### DESCRIPTION OF THE TASK:
Match the word "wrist". Return each line of the data below where it appears.

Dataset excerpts
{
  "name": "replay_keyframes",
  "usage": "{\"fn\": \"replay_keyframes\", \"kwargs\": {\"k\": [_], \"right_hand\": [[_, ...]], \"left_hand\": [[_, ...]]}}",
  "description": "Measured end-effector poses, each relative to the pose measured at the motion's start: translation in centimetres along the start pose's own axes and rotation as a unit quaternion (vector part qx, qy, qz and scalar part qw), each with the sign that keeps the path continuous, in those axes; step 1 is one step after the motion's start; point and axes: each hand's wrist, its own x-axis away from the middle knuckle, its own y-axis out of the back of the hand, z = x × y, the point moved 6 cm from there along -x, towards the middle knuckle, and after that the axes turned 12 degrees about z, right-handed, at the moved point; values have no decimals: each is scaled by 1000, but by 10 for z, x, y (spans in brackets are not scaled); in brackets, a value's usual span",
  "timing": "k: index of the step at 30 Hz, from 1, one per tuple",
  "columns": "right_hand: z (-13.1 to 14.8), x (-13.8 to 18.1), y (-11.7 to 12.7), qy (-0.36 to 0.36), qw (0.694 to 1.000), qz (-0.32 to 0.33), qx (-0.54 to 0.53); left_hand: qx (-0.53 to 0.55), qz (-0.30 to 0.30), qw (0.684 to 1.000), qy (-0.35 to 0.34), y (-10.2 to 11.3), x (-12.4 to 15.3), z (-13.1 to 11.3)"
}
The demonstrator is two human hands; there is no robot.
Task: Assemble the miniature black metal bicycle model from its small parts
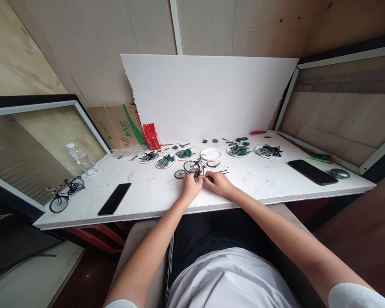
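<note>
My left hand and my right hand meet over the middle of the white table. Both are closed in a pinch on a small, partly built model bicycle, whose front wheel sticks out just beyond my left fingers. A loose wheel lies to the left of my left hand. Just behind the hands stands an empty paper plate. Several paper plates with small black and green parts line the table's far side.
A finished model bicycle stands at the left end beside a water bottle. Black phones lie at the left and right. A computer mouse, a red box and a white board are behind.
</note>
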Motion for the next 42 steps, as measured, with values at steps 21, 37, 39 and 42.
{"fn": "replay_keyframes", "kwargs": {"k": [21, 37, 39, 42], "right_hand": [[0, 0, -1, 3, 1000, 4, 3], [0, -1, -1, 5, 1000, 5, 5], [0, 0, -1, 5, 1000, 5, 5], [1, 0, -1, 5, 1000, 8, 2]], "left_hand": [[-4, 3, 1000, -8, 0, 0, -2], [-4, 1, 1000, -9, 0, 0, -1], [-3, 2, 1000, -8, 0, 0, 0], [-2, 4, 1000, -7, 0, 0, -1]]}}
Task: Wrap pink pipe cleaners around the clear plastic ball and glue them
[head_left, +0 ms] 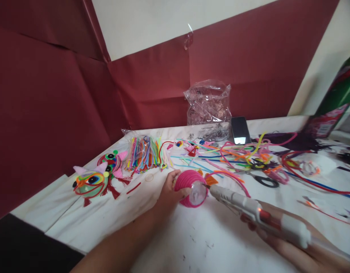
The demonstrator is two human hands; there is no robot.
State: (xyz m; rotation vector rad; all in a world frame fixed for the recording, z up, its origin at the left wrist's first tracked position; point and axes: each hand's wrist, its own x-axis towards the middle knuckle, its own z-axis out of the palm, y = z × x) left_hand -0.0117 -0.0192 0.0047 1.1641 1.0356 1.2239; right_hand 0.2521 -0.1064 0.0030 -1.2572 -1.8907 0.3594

### RESULT OF THE TASK:
  "description": "Measured end-effector poses, each relative to the pose measured at the motion's start: translation in centimetres along the start pose's own axes and rotation as a unit quaternion (vector part qx, qy, qz and scalar part qw), each with the sign that keeps the path continuous, in those axes; step 1 is one step after the motion's start; point and axes: each hand's wrist, its own x-axis away from the middle knuckle, its own y-axis out of the back of the hand, z = x × y, the point moved 6 cm from there along -x, towards the middle knuckle, and after that the axes turned 12 degrees about z, right-handed, at the moved point; values have no decimals: each is scaled by 1000, but by 10 for z, x, y (spans in brackets are not scaled); in brackets, a value's usual span",
State: (xyz m; rotation vector rad; all in a world frame fixed for the recording, z up, its origin at the left wrist's first tracked position; point and axes: each hand's wrist, its own x-axis towards the middle knuckle, its own z-axis out of the palm, y = z × x) left_hand -0.0117 -0.0192 0.0047 1.1641 1.0356 1.2239; right_hand 0.2521 -0.1064 0.0030 -1.2572 -1.8907 0.3594

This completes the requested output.